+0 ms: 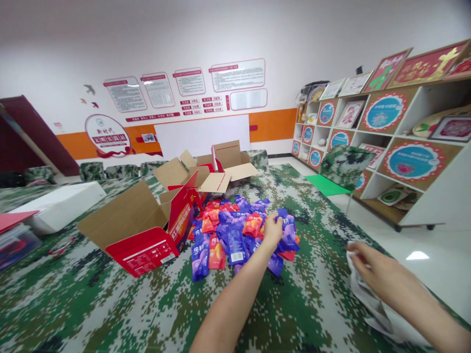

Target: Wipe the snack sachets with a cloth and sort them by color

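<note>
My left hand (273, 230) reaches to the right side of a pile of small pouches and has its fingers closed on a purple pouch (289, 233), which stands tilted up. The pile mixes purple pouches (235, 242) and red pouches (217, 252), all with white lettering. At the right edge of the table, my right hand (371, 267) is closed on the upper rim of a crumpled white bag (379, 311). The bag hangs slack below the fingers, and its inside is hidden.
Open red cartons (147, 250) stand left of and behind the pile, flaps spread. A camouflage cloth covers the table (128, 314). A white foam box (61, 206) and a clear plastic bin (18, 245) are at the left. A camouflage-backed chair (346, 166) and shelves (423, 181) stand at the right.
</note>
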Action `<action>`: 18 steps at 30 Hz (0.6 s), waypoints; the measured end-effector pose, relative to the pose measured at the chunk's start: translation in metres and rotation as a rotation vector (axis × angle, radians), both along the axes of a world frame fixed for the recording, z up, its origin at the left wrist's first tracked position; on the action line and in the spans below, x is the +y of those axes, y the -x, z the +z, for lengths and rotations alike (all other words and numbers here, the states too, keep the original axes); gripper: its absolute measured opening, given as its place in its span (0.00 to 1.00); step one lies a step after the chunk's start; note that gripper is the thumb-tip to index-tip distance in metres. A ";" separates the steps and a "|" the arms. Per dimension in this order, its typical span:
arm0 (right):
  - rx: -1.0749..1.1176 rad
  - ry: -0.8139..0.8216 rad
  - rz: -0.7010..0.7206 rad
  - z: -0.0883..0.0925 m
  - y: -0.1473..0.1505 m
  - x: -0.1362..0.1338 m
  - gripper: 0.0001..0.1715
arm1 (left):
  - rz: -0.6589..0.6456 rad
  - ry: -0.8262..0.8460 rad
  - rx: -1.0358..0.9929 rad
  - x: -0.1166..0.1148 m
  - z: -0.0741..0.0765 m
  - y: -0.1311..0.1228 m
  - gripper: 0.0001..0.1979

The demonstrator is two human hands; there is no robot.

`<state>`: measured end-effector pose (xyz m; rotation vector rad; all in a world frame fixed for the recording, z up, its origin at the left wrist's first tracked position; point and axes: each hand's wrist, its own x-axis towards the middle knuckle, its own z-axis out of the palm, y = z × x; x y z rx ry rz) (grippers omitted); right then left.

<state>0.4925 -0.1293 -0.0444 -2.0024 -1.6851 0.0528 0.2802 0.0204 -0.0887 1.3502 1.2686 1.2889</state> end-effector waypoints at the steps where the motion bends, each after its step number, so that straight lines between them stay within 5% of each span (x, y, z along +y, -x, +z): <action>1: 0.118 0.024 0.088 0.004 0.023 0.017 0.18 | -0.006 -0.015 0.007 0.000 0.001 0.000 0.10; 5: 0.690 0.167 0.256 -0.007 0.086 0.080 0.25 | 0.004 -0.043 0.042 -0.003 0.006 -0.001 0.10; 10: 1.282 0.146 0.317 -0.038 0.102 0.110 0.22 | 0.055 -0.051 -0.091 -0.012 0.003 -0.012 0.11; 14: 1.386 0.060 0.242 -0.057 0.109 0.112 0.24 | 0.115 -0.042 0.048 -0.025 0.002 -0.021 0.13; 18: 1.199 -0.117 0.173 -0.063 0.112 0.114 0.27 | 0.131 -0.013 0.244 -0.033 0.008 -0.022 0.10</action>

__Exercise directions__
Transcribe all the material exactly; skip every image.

__Exercise answer__
+0 ms: 

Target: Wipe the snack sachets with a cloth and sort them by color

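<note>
My left hand (273, 230) reaches to the right side of a pile of small pouches and has its fingers closed on a purple pouch (289, 233), which stands tilted up. The pile mixes purple pouches (235, 242) and red pouches (217, 252), all with white lettering. At the right edge of the table, my right hand (371, 267) is closed on the upper rim of a crumpled white bag (379, 311). The bag hangs slack below the fingers, and its inside is hidden.
Open red cartons (147, 250) stand left of and behind the pile, flaps spread. A camouflage cloth covers the table (128, 314). A white foam box (61, 206) and a clear plastic bin (18, 245) are at the left. A camouflage-backed chair (346, 166) and shelves (423, 181) stand at the right.
</note>
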Action `<action>`: 18 steps at 30 Hz (0.6 s), waypoints; the measured end-effector pose, relative to the pose measured at the chunk's start: translation in metres and rotation as a rotation vector (axis × angle, radians), both along the axes of a world frame fixed for the recording, z up, its origin at the left wrist's first tracked position; on the action line and in the spans below, x is the +y of those axes, y the -x, z the +z, for lengths and rotations alike (all other words and numbers here, the states too, keep the original axes); gripper: its absolute measured opening, given as its place in its span (0.00 to 1.00); step one lies a step after the chunk's start; note that gripper is the thumb-tip to index-tip distance in metres. A ";" separates the steps and a "|" the arms. Per dimension in this order, its typical span:
arm0 (right):
  - rx: -1.0749..1.1176 rad
  - ry: -0.8139..0.8216 rad
  - rz: -0.7010..0.7206 rad
  - z: -0.0883..0.0925 m
  - y: -0.1473..0.1505 m
  - x: -0.1362..0.1338 m
  - gripper: 0.0001..0.1715
arm1 (left):
  - rz: -0.6589..0.6456 rad
  - ry: -0.8262..0.8460 rad
  - rx: -1.0358..0.9929 rad
  - x: -0.1166..0.1148 m
  - z: -0.0741..0.0765 m
  - y: -0.1311..0.1228 m
  - gripper: 0.0001..0.1979

The demonstrator is two human hands; there is no robot.

`<state>`: measured end-effector pose (xyz m; rotation vector rad; all in a world frame fixed for the recording, z up, its origin at the left wrist's first tracked position; point and axes: each hand's wrist, its own x-axis towards the middle knuckle, its own z-axis out of the palm, y = z × x; x y z rx ry rz) (grippers omitted); right then left.

<state>0.4925 -0.1293 -0.0444 -2.0024 -1.6851 0.0528 0.2802 0.0204 -0.0887 1.3502 1.2686 1.2889</state> end-effector waypoints at the steps where the motion bends, each after its step number, so that straight lines between them stay within 5% of each span (x, y, z along +y, -x, +z): <action>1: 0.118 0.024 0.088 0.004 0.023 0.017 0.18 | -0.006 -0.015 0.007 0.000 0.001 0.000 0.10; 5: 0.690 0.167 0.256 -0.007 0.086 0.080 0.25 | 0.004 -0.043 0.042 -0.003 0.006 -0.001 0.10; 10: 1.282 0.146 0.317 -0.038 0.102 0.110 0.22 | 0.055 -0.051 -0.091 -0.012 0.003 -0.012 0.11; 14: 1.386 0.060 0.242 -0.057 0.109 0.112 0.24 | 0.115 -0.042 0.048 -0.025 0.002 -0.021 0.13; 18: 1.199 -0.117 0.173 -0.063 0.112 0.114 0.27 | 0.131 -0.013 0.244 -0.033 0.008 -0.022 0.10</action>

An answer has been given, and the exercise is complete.